COLLECTED DATA: Begin

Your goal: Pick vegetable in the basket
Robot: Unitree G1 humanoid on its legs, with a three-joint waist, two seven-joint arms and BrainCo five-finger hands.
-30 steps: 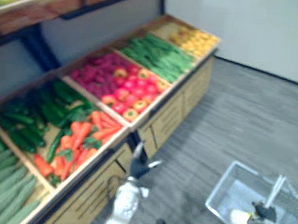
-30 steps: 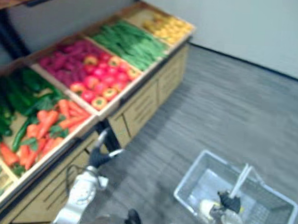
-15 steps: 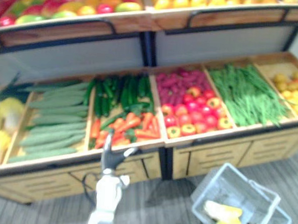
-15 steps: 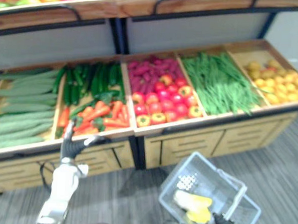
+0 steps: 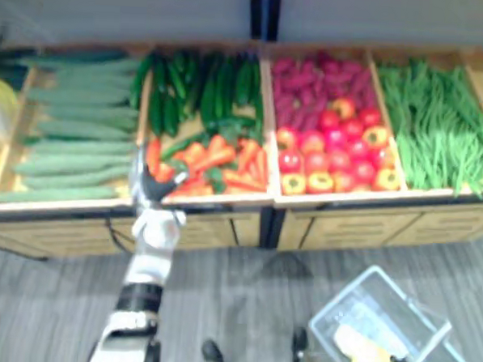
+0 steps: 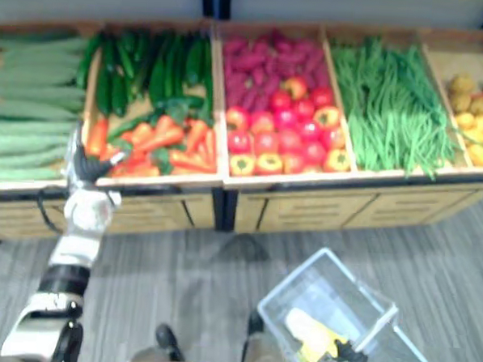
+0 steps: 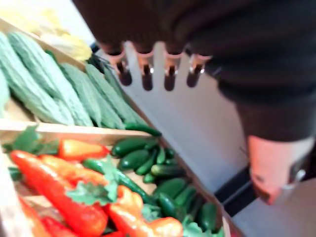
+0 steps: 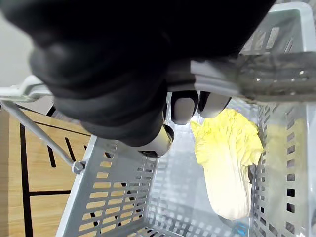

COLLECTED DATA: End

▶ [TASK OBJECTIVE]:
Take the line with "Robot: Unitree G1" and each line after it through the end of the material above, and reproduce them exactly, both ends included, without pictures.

▶ [RESULT FOR THIS EXERCISE]:
Robot: Unitree G1 humanoid on its legs, with a three-joint waist, two seven-joint arms and BrainCo five-finger hands.
-30 steps: 
-30 steps: 
-15 steps: 
-15 steps: 
+0 steps: 
+0 steps: 
+0 steps: 
+0 steps: 

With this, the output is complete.